Ethical Issue Perhaps?

Praeter

Expert
66
Hello. Today my office manager and I got into a heated argument regarding quoting. The situation that happened to me was that a woman called into our office for a quote for her boyfriend. I asked if she was to be on the policy to which she replied no. I told her I could not take his personal information, but I could give a price estimate. She replied no thanks and hung up.

Am I mistaken that you cannot take someones info (bday, dl, soc) unless it's a spouse or someones child? It seems like a slippery slope and my office manager was pissed I didn't just take the persons information and run the quote anyways. I asked if she would be ok if someone called into mortgage places, insurance, etc saying they were her boyfriend with her personal information to get quotes....I didn't really get anywhere.

Thoughts?
 
To get a quote? are we talking auto insurance or Life health?
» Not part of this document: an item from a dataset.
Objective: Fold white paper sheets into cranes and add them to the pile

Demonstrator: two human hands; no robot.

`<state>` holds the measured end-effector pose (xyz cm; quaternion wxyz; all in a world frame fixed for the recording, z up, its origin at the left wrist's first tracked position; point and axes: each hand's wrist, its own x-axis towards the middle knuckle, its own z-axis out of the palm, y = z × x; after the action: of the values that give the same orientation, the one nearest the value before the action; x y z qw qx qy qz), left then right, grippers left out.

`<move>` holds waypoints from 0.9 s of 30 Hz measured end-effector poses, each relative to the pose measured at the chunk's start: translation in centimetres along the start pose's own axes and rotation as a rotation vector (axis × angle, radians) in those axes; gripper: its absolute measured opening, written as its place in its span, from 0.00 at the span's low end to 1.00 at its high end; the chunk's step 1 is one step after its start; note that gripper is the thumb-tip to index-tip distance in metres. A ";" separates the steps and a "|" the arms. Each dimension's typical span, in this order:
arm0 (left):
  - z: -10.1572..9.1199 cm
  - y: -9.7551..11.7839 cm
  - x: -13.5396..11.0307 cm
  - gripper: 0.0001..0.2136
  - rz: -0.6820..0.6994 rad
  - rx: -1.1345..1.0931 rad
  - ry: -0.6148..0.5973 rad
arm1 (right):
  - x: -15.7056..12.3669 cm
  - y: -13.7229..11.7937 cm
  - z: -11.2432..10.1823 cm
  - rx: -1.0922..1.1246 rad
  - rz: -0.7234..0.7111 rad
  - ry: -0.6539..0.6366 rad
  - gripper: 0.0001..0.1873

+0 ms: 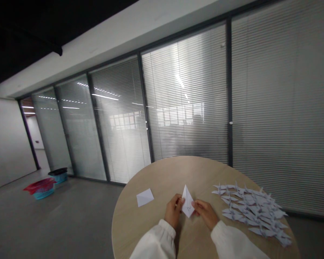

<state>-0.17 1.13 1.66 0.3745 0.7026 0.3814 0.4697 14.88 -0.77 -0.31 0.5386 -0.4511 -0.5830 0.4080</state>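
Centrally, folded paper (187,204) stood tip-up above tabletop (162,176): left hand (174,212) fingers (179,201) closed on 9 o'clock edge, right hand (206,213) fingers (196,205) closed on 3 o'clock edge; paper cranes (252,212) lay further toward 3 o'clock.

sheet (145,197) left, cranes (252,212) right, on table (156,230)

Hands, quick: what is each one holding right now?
Left hand: pinched shut on the left edge of the folded paper.
Right hand: pinched shut on the right edge of the same folded paper.
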 end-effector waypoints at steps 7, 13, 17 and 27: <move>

If life/health, all you need is DOB/Sex.
 
auto. maybe it's because I am reading the ethics/rules chapter in my l&h book at the moment, but if someone states they are just a girlfriend and not married and will not be on the policy, I do not have that persons permission to use their personal information.
 
auto. maybe it's because I am reading the ethics/rules chapter in my l&h book at the moment, but if someone states they are just a girlfriend and not married and will not be on the policy, I do not have that persons permission to use their personal information.

Even if they are married you do not have that person's permission. Just saying
 
Technically what you did was right... BUT...people always call for quotes for other people. Mom’s for kids, kids for moms, sister for brother, mom for baby’s daddy! Lol

What I "try" to do is ask if the person is there...and if they are…than I just ask if it is OK. Most of the time they are not and they are at work...and I may just do it and tell them that we will have to speak to them before we could issue the policy. I will be honest if they have all of the other person’s information than the person gave it to them to get the quote. Both of my agencies will do the quote for someone if they can provide the information.
 
Great point about asking if the person is there, which in my case I did. While at a fairly large mortgage company, their compliance division would do "call ins" for quotes to see if we were doing the right thing otherwise you could be terminated. While I have not been told that specifically for my office, I still try to always do the right thing.

I'm a bit frustrated because this is actually the second altercation my boss and I have had regarding things falling into the ethics department. Last time I was reprimanded for shredding leads where the client specifically stated "take me off your list and never call back". The boss said I am wasting her money and I should keep calling. Call me crazy, but that's not doing the right thing :(
 
That I have not heard of. My understanding was otherwise. I feel very stupid now as it seems I'm not following some very basic things here.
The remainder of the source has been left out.